What is expected: Could you say how many lines in the entries contain the string "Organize"? Give only that number.

##### Provided entries

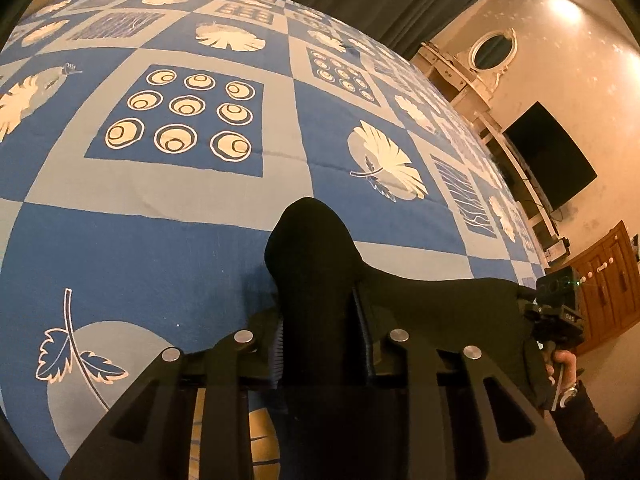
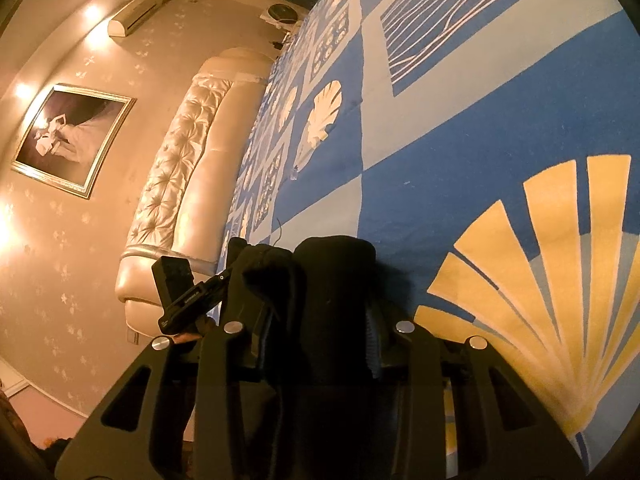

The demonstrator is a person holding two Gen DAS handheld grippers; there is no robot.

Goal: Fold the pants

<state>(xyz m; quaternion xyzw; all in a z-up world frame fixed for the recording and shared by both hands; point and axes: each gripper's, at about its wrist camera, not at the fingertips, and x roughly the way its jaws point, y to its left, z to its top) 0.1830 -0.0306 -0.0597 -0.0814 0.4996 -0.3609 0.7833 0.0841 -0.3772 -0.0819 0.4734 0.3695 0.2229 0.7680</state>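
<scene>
The black pants (image 1: 312, 248) are held up above the blue patterned bedspread (image 1: 180, 184). My left gripper (image 1: 320, 320) is shut on a bunched edge of the pants, which stick up between its fingers and stretch right toward my right gripper (image 1: 556, 308). In the right wrist view my right gripper (image 2: 332, 320) is shut on another bunch of the black pants (image 2: 336, 272). The left gripper (image 2: 224, 292) shows at the left, also holding the cloth. The rest of the pants is hidden below both grippers.
The bedspread (image 2: 460, 128) covers a wide bed. A tufted cream headboard (image 2: 188, 160) stands at one end. A dark TV (image 1: 552, 156), a white dresser with an oval mirror (image 1: 492, 50) and a wooden cabinet (image 1: 608, 280) line the wall.
</scene>
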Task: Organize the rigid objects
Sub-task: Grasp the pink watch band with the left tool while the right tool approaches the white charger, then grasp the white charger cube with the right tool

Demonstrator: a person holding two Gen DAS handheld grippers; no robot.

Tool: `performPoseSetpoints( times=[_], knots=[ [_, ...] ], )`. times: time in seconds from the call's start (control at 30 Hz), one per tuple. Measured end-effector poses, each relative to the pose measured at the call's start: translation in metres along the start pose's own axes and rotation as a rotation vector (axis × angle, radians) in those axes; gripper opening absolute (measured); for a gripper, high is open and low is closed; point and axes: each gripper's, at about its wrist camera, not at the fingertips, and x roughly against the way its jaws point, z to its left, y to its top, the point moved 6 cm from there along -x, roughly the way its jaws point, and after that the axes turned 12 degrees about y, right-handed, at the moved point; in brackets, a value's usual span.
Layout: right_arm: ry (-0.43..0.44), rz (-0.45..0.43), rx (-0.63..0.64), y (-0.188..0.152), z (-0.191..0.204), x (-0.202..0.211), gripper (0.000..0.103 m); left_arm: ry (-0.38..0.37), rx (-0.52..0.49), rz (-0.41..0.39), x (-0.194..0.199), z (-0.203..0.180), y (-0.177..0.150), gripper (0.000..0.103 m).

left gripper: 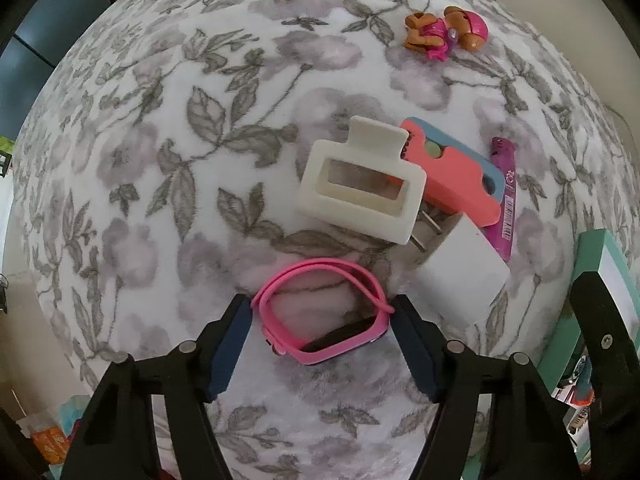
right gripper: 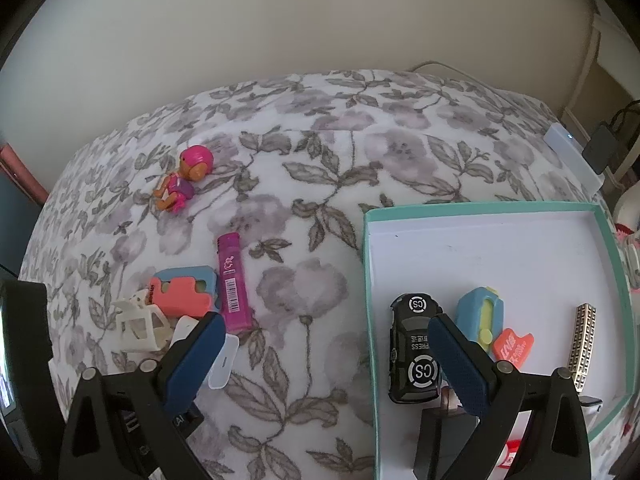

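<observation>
Left wrist | watch [left gripper: 320, 312] long axis across left tongs [left gripper: 322, 334], face toward camera | pads touching, clamped | right tongs [right gripper: 326, 354] apart

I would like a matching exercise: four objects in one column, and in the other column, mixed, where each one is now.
1. pink watch
2. black toy car
3. toy figure
4. white hair claw

a. alone on the blanket, far from the pile
b. inside the teal box
c. between the left gripper fingers
d. lying over the orange and blue piece

Pairs: 1-c, 2-b, 3-a, 4-d
</observation>
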Motion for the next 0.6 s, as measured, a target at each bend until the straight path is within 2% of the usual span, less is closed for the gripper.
performPoseSetpoints(
  times=[0.17,0.27,0.47,0.6],
  knots=[
    [0.026,-0.001,0.000,0.000,0.004,0.000,0.102,-0.008,0.024,0.001,-0.002,0.003,0.000,0.072],
    [0.037,0.001,0.010,-0.001,0.008,-0.002,0.102,-0.012,0.065,0.007,-0.002,0.017,0.003,0.072],
    [0.077,0.026,0.027,-0.007,0.020,-0.010,0.102,0.036,0.183,0.002,-0.005,0.047,0.008,0.072],
    [0.096,0.047,0.039,-0.012,0.027,-0.018,0.102,0.055,0.226,0.014,-0.008,0.059,0.007,0.072]
  ],
)
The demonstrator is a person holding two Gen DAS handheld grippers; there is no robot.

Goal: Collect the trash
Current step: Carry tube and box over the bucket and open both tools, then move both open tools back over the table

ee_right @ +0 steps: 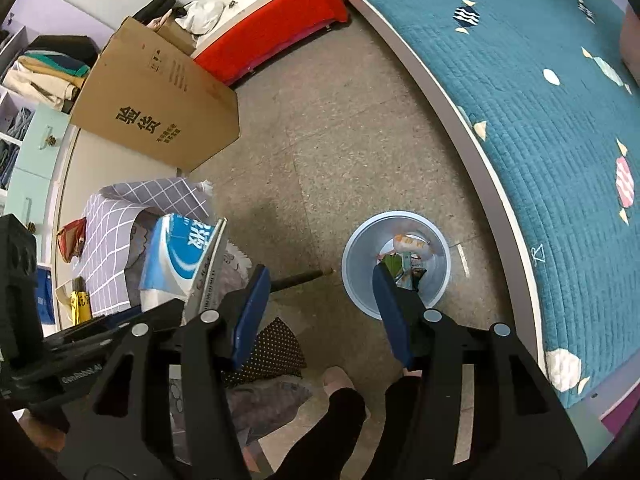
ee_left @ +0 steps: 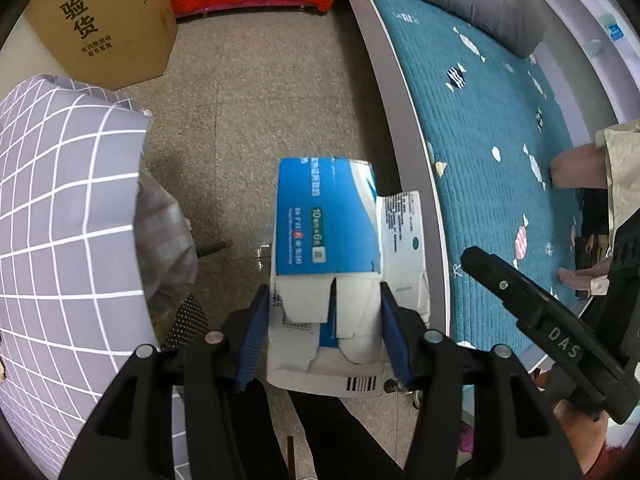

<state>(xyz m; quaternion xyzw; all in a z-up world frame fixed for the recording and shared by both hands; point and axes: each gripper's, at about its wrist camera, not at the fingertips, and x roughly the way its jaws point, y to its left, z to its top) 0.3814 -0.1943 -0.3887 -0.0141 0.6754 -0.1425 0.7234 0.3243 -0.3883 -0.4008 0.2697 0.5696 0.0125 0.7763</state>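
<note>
Fingers of the left gripper (ee_left: 324,324), blue-padded, were closed partway on a torn blue and white cardboard box (ee_left: 328,240), one pad against each side of its ripped white end, so the box was held up above the floor (ee_left: 256,92). Its blue printed face pointed away from the camera, and a white flap with small print hung off its right side.

Right gripper (ee_right: 320,312) fingers stood apart with nothing between them, pointing down at the floor. Just past the right-hand finger stood a pale blue trash bin (ee_right: 396,264), upright on the floor, with a few wrappers lying in its bottom. The bin sat close beside the grey frame of a bed (ee_right: 540,100) covered in a teal quilt with a candy pattern.

In the right wrist view, the held box showed at the left, just beside a grey cloth with a white grid (ee_right: 116,216). Farther back stood a large brown cardboard carton (ee_right: 160,100) with black printed characters, and behind it a red cushion (ee_right: 272,20). A person's dark trouser legs (ee_right: 332,420) showed at the bottom between the fingers.
</note>
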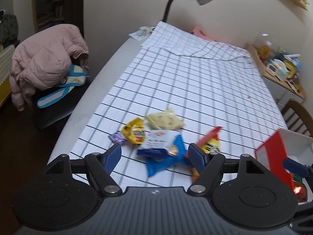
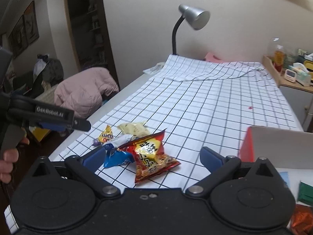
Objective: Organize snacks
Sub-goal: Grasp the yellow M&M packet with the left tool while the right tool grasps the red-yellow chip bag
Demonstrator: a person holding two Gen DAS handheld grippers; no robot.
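Note:
Several snack packets lie in a heap on the checked cloth (image 1: pixel 195 82): a yellow one (image 1: pixel 135 131), a small purple one (image 1: pixel 117 137), a pale bag (image 1: pixel 164 119), a white-and-blue one (image 1: pixel 158 143), a blue one (image 2: pixel 115 156) and a red noodle bag (image 2: pixel 152 156). My left gripper (image 1: pixel 155 157) hovers open above the near side of the heap, gripping nothing. In the right wrist view it (image 2: pixel 78 124) hangs over the table's left edge, held by a hand (image 2: pixel 7 160). My right gripper (image 2: pixel 153 159) stands wide open and empty, just short of the red bag.
A red-and-white box (image 2: pixel 273 146) stands at the right front, with green (image 2: pixel 305 193) and orange (image 2: pixel 301 221) packets beside it. A desk lamp (image 2: pixel 193 17) is at the far end. A chair with a pink jacket (image 1: pixel 45 58) stands left of the table; a cluttered shelf (image 1: pixel 279 68) is at the right.

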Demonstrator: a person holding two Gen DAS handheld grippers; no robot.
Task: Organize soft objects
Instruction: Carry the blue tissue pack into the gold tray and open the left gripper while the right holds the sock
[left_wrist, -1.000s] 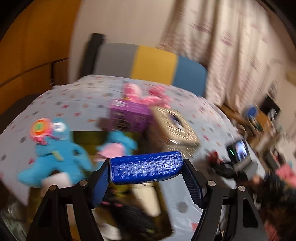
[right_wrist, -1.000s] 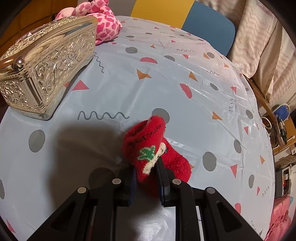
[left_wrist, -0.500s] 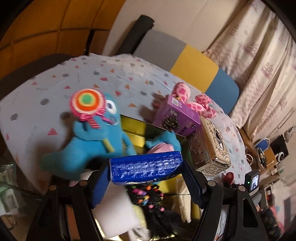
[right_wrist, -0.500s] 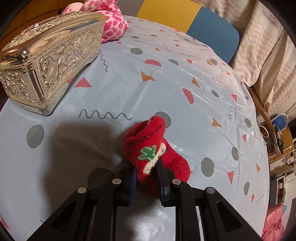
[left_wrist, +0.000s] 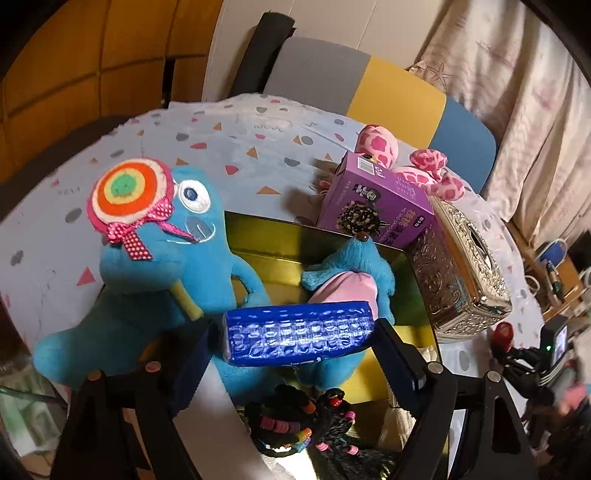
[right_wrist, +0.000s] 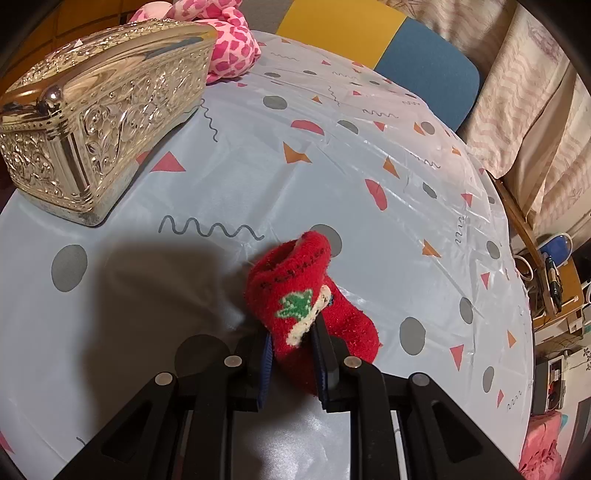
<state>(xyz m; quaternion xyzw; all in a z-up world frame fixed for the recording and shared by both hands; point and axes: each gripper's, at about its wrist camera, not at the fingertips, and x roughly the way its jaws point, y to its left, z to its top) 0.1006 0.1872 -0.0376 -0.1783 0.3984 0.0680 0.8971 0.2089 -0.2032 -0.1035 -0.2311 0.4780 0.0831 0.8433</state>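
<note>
My left gripper (left_wrist: 299, 334) is shut on a shiny blue pouch (left_wrist: 299, 332) and holds it above a gold tray (left_wrist: 317, 236). In the tray lie a blue plush with a lollipop (left_wrist: 155, 240), a smaller blue and pink plush (left_wrist: 351, 280) and a black beaded item (left_wrist: 295, 421). My right gripper (right_wrist: 293, 349) is shut on a red Christmas sock (right_wrist: 299, 295) that rests on the patterned tablecloth (right_wrist: 332, 166). A pink spotted plush (left_wrist: 413, 166) lies behind a purple box (left_wrist: 373, 203); it also shows in the right wrist view (right_wrist: 221, 48).
An ornate silver box (left_wrist: 458, 273) stands to the right of the tray, also visible in the right wrist view (right_wrist: 92, 122). A small camera device (left_wrist: 554, 343) sits at the table's right edge. A striped chair (left_wrist: 369, 88) stands behind the table. Curtains hang at the right.
The left gripper has swung left and steadied over the tray, blue pouch still held. The right gripper has barely moved with the sock.
</note>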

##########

Your response: 3